Exercise objective: Repeat the data in full. Every line must match.

────────────────

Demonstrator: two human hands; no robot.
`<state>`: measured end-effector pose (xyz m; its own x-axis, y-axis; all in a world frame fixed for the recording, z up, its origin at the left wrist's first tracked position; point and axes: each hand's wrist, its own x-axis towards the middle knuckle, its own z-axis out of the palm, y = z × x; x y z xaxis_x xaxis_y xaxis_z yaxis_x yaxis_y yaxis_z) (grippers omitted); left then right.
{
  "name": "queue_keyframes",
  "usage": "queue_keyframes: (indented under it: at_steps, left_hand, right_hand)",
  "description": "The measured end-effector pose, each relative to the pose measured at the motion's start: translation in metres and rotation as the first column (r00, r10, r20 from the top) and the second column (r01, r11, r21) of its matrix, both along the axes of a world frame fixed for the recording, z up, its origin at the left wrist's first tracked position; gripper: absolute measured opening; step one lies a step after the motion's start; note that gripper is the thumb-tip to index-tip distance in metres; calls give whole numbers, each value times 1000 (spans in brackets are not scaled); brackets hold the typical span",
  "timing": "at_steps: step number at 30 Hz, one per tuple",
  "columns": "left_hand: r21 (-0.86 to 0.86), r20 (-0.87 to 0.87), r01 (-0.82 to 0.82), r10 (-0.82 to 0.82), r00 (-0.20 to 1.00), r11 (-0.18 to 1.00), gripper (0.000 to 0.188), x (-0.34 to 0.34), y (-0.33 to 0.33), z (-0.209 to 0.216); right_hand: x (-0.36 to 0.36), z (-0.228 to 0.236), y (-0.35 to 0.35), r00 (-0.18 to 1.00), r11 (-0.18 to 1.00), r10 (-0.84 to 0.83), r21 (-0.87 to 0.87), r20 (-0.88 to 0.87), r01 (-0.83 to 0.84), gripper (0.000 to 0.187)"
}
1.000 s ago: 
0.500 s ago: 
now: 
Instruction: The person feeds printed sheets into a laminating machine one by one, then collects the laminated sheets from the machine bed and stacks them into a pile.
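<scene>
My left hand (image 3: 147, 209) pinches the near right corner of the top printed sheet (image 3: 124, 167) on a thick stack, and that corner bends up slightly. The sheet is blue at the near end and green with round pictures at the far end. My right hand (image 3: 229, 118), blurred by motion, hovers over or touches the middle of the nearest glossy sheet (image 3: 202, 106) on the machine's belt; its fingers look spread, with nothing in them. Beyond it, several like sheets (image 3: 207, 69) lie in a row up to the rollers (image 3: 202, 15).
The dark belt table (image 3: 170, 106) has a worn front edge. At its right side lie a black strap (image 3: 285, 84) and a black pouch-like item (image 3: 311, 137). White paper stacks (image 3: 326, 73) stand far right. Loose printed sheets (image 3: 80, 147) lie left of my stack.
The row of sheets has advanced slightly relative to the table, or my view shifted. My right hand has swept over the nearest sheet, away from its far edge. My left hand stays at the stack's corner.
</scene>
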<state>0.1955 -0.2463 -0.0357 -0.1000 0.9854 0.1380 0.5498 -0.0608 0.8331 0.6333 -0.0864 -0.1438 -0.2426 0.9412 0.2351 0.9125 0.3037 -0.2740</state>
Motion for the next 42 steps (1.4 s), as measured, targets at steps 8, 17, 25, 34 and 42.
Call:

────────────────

Answer for the task:
Demonstrator: two human hands; no robot.
`<state>`: measured end-effector pose (xyz m; its own x-axis, y-axis; all in a world frame fixed for the recording, z up, its origin at the left wrist's first tracked position; point and axes: each hand's wrist, its own x-axis towards the middle knuckle, its own z-axis out of the palm, y = z × x; x y z xaxis_x xaxis_y xaxis_z yaxis_x yaxis_y yaxis_z) (grippers omitted); left then right.
{
  "name": "queue_keyframes",
  "usage": "queue_keyframes: (indented under it: at_steps, left_hand, right_hand)",
  "description": "The measured end-effector pose, each relative to the pose measured at the motion's start: translation in metres and rotation as the first column (r00, r10, r20 from the top) and the second column (r01, r11, r21) of its matrix, both along the axes of a world frame fixed for the recording, z up, its origin at the left wrist's first tracked position; gripper: absolute measured opening; step one lies a step after the motion's start; note that gripper is the thumb-tip to index-tip distance in metres; calls give whole numbers, each value times 1000 (spans in brackets are not scaled); brackets hold the typical span",
  "timing": "at_steps: step number at 30 Hz, one per tuple",
  "columns": "left_hand: r21 (-0.86 to 0.86), r20 (-0.87 to 0.87), r01 (-0.82 to 0.82), r10 (-0.82 to 0.82), r00 (-0.20 to 1.00), r11 (-0.18 to 1.00), gripper (0.000 to 0.188), x (-0.34 to 0.34), y (-0.33 to 0.33), z (-0.209 to 0.216); right_hand: x (-0.36 to 0.36), z (-0.228 to 0.236), y (-0.35 to 0.35), r00 (-0.18 to 1.00), r11 (-0.18 to 1.00), r10 (-0.84 to 0.83), r21 (-0.87 to 0.87), r20 (-0.88 to 0.87), r01 (-0.83 to 0.84), gripper (0.000 to 0.187)"
}
1.000 s ago: 
0.500 s ago: 
now: 
Instruction: The person feeds printed sheets into a laminating machine one by one, then collects the laminated sheets from the machine bed and stacks them into a pile.
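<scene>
My left hand (image 3: 147, 209) pinches the near right corner of the top printed sheet (image 3: 124, 167) on a thick stack, and that corner bends up slightly. The sheet is blue at the near end and green with round pictures at the far end. My right hand (image 3: 229, 118), blurred by motion, hovers over or touches the middle of the nearest glossy sheet (image 3: 202, 106) on the machine's belt; its fingers look spread, with nothing in them. Beyond it, several like sheets (image 3: 207, 69) lie in a row up to the rollers (image 3: 202, 15).
The dark belt table (image 3: 170, 106) has a worn front edge. At its right side lie a black strap (image 3: 285, 84) and a black pouch-like item (image 3: 311, 137). White paper stacks (image 3: 326, 73) stand far right. Loose printed sheets (image 3: 80, 147) lie left of my stack.
The row of sheets has advanced slightly relative to the table, or my view shifted. My right hand has swept over the nearest sheet, away from its far edge. My left hand stays at the stack's corner.
</scene>
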<state>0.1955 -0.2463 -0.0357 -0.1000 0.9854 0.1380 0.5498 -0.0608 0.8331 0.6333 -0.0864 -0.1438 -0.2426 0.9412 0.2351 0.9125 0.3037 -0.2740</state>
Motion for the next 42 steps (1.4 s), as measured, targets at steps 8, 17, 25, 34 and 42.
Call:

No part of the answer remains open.